Age-friendly policies and benefits

Older workers may want different ‘perks’ from a job than their younger colleagues. Policies such as phased retirement and family care leave, plus flexible working and healthcare schemes (the latter two of which are fast becoming expected amongst a wide demographic of the workforce) will help them to continue working.

On-the-job and/or mentor training

Offering training whilst working gives older workers the chance to re-train or re-skill without having to take time out of work and pay for training. It also means they can be hired straight into a role in which they will bring a range of experience and other skills. Mentorships can give career changers the support they need and can be reciprocal as older workers will have a great deal to teach younger workers too.

Mature apprenticeships

Doing an apprenticeship as an older worker means that you can keep earning a wage while you re-skill – an essential requirement for many that still have financial commitments. Apprenticeships are open to anyone over the age of 16 but in reality, the majority of those taking up apprenticeships are school leavers and young people. As with the issues Lucy Kellaway of Now Teach encountered, this is largely a PR problem. A separate apprenticeship programme targeted at mature workers would go some way to encourage workers seeking a career change later in life to apply for an apprenticeship. Greater funding for mature apprenticeships would also make a huge difference as those over 24 can be asked to contribute to the cost of training (the government increased the cash bonus scheme for hiring apprenticeships over 25 but that ends in September).
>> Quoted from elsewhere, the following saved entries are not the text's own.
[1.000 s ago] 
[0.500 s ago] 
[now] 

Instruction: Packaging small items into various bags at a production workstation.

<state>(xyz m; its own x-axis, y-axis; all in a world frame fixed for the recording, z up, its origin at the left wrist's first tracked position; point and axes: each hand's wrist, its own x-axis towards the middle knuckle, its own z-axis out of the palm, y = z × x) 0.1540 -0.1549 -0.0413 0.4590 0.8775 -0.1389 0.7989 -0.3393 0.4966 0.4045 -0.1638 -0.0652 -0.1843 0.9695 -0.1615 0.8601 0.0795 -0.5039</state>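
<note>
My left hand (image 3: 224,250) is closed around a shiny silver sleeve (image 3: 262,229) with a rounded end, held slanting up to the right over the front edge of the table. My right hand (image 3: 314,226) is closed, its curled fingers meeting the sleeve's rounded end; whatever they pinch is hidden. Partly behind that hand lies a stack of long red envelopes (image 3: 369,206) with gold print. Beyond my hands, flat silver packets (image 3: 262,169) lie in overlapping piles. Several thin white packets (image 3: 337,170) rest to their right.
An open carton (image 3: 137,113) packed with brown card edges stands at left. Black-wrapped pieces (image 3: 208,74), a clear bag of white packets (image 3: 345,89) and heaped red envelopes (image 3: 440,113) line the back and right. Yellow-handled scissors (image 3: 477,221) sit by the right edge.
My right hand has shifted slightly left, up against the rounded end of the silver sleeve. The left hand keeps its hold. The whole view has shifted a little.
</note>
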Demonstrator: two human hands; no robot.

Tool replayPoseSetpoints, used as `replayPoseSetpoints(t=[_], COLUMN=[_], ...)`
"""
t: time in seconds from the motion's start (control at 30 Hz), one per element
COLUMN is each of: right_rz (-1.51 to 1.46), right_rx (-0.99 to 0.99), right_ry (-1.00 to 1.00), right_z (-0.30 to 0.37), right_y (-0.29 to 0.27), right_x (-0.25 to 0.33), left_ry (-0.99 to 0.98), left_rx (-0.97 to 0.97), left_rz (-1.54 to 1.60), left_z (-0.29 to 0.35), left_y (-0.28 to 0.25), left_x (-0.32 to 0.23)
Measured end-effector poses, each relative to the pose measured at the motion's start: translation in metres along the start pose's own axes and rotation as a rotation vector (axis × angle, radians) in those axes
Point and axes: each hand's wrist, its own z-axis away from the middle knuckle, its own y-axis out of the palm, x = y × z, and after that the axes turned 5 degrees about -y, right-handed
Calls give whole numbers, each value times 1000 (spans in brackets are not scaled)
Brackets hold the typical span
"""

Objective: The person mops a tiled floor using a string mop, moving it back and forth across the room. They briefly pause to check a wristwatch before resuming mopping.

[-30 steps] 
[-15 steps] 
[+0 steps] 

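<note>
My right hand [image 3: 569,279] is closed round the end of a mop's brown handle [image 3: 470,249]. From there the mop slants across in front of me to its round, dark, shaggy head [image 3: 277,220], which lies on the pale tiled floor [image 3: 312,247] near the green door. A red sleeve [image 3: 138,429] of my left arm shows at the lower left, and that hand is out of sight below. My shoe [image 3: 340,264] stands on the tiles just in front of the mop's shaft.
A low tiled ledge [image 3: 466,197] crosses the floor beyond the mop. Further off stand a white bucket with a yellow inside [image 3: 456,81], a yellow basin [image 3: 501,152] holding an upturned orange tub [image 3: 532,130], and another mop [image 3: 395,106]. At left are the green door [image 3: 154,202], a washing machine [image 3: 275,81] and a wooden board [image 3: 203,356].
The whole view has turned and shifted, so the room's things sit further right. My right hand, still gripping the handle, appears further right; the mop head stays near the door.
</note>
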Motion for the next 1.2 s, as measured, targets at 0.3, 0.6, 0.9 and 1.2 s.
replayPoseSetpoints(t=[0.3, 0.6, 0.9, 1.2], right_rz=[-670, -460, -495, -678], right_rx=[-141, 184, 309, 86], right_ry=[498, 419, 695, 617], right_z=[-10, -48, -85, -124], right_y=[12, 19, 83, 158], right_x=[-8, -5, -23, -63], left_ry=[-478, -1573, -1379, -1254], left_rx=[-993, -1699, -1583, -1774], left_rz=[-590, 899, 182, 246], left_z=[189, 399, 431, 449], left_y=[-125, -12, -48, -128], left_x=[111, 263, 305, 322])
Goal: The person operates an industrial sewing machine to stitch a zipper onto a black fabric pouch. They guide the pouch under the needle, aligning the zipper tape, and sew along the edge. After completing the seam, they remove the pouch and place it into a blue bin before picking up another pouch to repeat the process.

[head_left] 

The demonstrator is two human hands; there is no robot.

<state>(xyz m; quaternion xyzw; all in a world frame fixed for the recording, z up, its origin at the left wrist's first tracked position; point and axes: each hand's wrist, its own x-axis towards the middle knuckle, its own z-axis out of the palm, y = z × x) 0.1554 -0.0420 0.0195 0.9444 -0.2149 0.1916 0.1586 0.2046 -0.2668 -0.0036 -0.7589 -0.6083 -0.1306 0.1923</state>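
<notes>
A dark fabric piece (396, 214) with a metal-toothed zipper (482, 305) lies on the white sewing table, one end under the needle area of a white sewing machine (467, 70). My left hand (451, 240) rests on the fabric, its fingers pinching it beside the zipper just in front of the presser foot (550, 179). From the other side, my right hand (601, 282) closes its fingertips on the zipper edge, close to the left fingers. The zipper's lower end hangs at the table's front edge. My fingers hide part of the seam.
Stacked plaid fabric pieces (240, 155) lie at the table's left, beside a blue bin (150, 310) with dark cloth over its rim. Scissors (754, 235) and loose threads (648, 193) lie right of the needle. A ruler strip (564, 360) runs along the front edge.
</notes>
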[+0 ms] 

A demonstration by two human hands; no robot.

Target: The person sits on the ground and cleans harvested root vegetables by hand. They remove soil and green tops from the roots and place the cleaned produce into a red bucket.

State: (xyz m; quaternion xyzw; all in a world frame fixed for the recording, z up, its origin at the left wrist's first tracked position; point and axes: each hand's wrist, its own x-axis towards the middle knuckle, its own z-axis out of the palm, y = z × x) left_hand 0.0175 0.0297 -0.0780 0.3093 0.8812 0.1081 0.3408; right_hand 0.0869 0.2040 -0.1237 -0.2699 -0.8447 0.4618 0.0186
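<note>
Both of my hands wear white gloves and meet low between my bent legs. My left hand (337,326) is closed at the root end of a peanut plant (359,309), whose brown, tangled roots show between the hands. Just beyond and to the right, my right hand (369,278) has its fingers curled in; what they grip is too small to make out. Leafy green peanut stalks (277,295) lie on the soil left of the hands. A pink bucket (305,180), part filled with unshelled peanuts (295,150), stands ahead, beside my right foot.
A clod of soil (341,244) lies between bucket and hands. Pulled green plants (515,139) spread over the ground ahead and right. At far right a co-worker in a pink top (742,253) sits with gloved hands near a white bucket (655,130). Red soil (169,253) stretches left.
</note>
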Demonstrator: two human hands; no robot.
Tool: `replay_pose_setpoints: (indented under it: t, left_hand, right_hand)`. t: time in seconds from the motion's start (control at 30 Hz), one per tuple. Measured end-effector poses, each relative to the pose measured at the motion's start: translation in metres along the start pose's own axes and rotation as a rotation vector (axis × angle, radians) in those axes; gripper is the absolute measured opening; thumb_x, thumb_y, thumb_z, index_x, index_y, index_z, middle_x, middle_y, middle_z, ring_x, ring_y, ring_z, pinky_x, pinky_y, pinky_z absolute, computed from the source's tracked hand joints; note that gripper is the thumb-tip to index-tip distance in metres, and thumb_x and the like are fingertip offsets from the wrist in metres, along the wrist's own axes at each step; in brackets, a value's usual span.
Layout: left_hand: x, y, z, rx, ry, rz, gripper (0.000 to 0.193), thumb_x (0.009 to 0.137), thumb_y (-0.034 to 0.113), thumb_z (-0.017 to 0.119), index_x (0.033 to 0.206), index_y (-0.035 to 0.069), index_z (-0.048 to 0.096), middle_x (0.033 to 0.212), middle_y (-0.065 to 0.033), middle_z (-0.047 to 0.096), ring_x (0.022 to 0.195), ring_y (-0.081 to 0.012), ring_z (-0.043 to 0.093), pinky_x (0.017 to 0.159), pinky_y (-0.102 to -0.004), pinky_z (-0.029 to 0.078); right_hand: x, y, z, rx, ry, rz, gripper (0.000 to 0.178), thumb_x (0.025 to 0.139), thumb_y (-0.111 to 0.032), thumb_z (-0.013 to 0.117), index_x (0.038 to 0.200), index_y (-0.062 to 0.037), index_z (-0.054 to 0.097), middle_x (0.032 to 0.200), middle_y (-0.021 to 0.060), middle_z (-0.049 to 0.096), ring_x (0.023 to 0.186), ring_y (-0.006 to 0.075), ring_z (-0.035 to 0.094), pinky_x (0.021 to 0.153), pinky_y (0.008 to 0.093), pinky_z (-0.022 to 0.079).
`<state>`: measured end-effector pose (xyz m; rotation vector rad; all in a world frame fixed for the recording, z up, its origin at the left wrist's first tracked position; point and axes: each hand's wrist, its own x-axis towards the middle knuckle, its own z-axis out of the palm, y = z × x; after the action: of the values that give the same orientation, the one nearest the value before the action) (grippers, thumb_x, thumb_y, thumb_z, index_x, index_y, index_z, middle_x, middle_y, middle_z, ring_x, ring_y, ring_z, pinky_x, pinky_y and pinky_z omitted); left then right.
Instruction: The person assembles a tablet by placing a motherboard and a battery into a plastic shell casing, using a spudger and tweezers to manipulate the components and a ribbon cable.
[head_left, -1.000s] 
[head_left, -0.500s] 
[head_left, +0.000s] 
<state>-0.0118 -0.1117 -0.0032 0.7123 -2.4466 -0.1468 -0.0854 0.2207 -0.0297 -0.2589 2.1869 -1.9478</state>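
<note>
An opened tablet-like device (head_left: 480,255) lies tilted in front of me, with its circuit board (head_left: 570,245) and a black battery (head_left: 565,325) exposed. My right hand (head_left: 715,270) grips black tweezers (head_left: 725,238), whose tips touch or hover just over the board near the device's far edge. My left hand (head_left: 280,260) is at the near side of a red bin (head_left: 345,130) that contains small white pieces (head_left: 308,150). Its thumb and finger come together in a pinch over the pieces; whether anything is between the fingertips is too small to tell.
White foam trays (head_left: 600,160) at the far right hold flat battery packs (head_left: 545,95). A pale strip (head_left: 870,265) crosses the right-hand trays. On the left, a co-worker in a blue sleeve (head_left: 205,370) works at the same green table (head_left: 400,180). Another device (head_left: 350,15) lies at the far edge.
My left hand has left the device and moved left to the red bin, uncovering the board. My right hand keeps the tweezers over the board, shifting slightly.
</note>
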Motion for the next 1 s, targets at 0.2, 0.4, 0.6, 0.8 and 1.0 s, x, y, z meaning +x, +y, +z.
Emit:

48% of those under 65 said they would still like to be in work between the ages of 65 and 70

Attitudes of the over 50s to Fuller Working Lives

In a surveyed report conducted by the Department for Work and Pensions on ‘Attitudes of the over 50s to Fuller Working Lives’, nearly half (48%) of those under 65 said they would still like to be in work between the ages of 65 and 70. The will is there for older workers to continue working and the economy will be boosted by it – it’s a win-win. If working lives are now going to be at least 50 years long, having just one career sounds like a recipe for burnout, fatigue and a huge loss of passion for the job you do. And yet embarking on an entirely new career later in life is still rare, mainly because it is not talked about or actively encouraged. More retraining schemes like Now Teach would be fantastic but employers and recruiters can help too, by removing the barriers to later life career changers and instead seeing the huge value such workers can bring to the workplace.